Als scharfe Show entpuppt sich in der Analyse von Foodwatch die Tüte Wasabi-Erdnüsse von Rewe. Denn von dem groß auf der Verpackung aufgedruckten, edlen japanischen Gewürz Wasabi seien nur 0,003 Prozent enthalten. Um auf die beliebte Schärfe zu kommen, helfe der Kölner Hersteller Snack Connection bei dem Produkt der Eigenmarke Rewe Beste Wahl mit reichlich Aroma "Typ Senf" und Farbstoffen nach. Für das satte Grün dürften demnach eher Kupferkomplexe der Chlorophylle und Chlorophylline verantwortlich sein. Laut EU-Lebensmittelverordnung dürften keine Zutaten beworben werden, die durch andere ersetzt würden. Ob ein kleiner Anteil der Originalzutat jedoch ausreiche für eine Werbebotschaft, sei unklar, so Foodwatch. Der Anteil der Inhaltsstoffe müsse zudem nur im Kleingedruckten stehen. Auch Rewe hat auf die Bitte um eine Stellungnahme noch nicht reagiert.

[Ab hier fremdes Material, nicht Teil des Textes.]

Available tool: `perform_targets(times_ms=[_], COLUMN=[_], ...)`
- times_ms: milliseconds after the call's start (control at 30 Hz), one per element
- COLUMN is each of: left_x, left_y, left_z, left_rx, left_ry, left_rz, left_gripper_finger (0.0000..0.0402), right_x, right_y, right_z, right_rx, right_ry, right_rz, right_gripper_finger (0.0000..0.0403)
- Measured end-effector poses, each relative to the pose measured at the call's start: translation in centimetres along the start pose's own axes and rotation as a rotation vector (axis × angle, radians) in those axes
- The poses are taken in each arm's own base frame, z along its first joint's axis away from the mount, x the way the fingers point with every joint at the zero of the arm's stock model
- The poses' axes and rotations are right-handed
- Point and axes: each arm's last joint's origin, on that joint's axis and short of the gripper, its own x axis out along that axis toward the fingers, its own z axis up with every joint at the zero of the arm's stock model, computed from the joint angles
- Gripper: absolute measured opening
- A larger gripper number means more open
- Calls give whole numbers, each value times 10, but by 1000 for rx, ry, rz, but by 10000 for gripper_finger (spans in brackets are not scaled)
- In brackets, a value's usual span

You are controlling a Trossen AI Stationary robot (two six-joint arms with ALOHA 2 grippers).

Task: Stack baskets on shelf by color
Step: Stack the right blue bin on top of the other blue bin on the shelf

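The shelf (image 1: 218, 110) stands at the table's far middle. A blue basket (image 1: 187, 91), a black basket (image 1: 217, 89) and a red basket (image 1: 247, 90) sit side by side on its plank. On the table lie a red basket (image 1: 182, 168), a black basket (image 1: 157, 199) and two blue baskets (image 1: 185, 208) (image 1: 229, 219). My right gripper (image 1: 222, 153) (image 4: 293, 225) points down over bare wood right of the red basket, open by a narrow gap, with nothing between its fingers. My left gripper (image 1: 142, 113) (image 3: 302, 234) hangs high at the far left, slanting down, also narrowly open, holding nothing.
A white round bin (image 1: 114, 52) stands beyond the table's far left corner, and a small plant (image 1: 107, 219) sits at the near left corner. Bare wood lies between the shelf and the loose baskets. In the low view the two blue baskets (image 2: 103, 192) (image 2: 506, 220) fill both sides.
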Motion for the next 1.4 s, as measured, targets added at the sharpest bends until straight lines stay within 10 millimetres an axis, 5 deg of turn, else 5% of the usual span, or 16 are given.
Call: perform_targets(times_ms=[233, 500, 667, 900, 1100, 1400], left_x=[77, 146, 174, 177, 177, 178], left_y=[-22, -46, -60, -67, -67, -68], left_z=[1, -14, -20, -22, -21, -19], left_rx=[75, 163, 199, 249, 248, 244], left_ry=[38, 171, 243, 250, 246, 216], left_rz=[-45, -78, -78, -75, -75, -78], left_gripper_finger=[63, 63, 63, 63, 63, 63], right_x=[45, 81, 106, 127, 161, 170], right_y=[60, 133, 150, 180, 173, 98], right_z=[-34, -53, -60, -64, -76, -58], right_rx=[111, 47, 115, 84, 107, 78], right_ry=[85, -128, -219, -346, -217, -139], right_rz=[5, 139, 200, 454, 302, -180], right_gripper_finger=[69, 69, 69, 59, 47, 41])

Als Abzocker entpuppt sich für Foodwatch der Kindernahrungshersteller Hipp. Das Unternehmen habe die Flasche mit dem Kinderkarottensaft 100% Bio Direktsaft Karotte für Babys von 500 auf 330 Milliliter verkleinert. Das Ergebnis: neue Verpackung und ein deutlich höherer Preis. Händler böten die kleinere Flasche nun für 1,35 Euro an, die große davor habe 1,05 Euro gekostet. Damit habe sich der Preis auf 4,50 Euro pro Liter fast verdoppelt, prangert die Organisation an. Gegenüber Foodwatch habe der Händler DM, der den Saft verkauft, argumentiert, die Erhöhung des Einkaufspreises durch den Hersteller sei Hintergrund der Preisanpassung. Hipp selbst habe als unverbindliche Preisempfehlung 1,39 Euro für die große und nun 1,49 Euro für die kleine Flasche angegeben - ein Preisanstieg von immerhin noch 62 Prozent. Hipp begründet den Preisanstieg mit "verschiedenen Ursachen". Dazu gehörten "unter anderem die in den letzten Jahren massiv gestiegenen Rohwarenkosten."